*** Block opens ***

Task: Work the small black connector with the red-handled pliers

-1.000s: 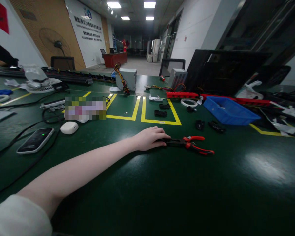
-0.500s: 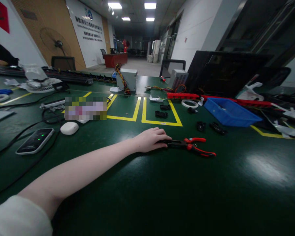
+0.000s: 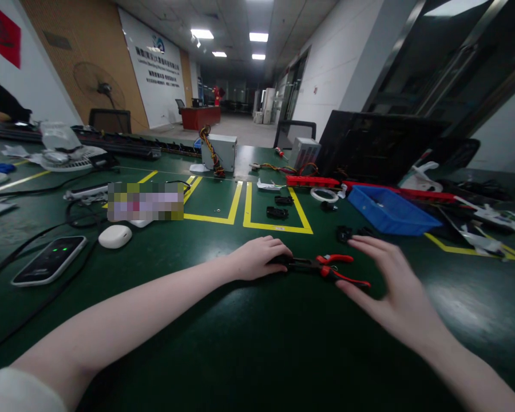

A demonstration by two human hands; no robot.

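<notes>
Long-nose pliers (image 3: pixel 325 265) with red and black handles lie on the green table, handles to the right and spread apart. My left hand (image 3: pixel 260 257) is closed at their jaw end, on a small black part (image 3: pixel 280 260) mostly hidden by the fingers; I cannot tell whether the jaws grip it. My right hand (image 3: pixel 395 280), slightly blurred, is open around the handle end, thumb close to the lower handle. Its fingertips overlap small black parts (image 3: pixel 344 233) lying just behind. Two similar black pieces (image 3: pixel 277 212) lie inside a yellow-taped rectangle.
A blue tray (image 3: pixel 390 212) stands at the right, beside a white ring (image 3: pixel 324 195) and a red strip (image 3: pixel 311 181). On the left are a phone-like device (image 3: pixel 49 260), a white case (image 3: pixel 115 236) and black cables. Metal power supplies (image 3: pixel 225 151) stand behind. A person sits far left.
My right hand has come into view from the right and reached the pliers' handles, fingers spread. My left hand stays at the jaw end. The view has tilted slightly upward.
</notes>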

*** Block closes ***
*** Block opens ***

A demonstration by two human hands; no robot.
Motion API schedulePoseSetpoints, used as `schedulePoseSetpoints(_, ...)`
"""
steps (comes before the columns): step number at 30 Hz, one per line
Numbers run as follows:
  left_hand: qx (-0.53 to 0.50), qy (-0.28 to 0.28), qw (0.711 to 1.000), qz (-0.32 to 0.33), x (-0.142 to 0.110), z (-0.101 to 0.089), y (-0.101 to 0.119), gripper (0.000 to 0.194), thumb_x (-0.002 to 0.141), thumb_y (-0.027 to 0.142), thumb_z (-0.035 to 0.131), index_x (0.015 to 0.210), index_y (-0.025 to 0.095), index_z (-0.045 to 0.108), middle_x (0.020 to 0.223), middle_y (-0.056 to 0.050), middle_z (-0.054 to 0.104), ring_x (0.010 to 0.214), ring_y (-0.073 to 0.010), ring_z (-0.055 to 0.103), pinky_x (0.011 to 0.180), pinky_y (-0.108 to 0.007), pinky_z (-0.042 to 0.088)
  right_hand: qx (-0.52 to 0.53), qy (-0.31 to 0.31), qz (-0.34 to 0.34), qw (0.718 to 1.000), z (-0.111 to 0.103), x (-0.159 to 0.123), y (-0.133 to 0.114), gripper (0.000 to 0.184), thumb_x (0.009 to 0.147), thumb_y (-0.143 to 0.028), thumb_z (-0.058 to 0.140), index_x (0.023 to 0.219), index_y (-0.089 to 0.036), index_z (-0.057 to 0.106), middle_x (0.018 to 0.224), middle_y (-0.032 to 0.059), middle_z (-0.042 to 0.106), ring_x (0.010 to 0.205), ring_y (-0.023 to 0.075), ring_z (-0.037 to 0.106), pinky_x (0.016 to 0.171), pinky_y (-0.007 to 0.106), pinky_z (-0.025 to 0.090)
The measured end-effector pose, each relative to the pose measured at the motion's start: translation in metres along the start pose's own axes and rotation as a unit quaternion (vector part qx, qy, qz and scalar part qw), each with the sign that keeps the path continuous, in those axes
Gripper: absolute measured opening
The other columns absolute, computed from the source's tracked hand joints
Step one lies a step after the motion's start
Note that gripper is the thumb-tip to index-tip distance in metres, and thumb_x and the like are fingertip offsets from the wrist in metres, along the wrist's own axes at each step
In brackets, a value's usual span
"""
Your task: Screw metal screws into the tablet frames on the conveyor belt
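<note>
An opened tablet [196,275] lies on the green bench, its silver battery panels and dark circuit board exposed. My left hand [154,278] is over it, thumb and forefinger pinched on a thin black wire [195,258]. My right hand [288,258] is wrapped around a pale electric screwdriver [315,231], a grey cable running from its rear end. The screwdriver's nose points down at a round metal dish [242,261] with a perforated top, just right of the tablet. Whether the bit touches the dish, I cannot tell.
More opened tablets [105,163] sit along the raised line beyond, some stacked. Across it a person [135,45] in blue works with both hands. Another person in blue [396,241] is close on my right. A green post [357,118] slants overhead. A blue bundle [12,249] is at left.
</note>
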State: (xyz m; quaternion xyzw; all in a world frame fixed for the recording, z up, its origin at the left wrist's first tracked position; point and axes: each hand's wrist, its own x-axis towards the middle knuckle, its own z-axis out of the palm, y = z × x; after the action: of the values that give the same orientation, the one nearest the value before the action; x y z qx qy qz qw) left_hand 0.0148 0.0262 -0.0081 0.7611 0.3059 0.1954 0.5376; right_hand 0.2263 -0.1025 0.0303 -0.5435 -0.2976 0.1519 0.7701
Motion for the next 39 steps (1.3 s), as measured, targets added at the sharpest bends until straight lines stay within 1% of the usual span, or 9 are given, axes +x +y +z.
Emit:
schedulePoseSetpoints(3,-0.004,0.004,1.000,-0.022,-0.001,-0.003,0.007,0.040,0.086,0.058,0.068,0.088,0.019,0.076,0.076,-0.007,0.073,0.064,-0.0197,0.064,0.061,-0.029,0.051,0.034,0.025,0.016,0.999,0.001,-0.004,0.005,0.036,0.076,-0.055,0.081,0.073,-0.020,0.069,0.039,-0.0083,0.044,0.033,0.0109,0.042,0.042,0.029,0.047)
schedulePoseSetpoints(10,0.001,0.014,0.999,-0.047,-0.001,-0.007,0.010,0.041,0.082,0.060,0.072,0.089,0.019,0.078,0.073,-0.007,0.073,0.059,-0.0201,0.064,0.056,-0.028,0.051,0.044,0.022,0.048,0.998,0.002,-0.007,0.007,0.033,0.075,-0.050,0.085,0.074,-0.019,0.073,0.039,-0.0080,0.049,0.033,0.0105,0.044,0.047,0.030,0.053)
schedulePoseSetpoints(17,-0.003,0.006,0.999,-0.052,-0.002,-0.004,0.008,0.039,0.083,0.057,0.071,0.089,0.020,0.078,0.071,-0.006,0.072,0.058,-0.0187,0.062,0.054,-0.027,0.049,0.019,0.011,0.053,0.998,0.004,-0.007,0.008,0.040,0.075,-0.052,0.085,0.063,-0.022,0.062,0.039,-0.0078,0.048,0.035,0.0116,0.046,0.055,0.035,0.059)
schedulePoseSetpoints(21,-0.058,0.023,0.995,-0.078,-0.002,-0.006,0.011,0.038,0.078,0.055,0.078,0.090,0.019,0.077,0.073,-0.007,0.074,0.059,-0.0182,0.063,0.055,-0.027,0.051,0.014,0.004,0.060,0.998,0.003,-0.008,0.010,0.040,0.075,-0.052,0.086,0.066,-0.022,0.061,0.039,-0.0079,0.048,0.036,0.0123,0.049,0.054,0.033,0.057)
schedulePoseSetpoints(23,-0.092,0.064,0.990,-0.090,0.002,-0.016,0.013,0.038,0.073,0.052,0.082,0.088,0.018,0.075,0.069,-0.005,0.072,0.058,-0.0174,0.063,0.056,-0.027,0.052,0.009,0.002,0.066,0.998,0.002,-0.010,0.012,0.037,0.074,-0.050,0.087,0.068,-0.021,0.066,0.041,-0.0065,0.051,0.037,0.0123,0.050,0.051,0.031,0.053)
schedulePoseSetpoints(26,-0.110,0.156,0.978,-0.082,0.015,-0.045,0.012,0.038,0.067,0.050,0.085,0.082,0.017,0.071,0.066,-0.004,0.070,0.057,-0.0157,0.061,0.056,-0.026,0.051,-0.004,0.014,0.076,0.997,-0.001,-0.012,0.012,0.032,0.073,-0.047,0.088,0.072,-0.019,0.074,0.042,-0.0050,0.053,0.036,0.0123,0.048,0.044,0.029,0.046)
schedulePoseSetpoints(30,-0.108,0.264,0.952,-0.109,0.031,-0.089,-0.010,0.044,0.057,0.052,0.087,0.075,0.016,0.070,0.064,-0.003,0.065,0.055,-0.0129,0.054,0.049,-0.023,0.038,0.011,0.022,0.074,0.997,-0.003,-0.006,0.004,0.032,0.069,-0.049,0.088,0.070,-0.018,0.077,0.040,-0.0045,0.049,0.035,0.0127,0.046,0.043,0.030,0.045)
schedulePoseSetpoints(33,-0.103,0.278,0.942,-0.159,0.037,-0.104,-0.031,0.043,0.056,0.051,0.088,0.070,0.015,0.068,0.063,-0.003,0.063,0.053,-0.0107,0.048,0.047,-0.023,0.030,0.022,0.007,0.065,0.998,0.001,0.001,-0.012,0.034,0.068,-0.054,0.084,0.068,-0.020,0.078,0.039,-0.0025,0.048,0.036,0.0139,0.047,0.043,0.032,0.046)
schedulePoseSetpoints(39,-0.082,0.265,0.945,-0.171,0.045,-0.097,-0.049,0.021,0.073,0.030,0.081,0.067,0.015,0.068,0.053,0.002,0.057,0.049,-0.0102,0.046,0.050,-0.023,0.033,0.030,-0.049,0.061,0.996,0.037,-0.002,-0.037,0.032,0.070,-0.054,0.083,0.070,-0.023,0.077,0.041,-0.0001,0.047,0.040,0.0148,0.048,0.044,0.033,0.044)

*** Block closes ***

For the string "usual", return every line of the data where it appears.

In brackets, a value's usual span
Motion for the next 39 steps (1.3 s), as measured, targets added at the sharpest bends until straight lines stay within 1% of the usual span, or 9 are given, axes +x +y +z.

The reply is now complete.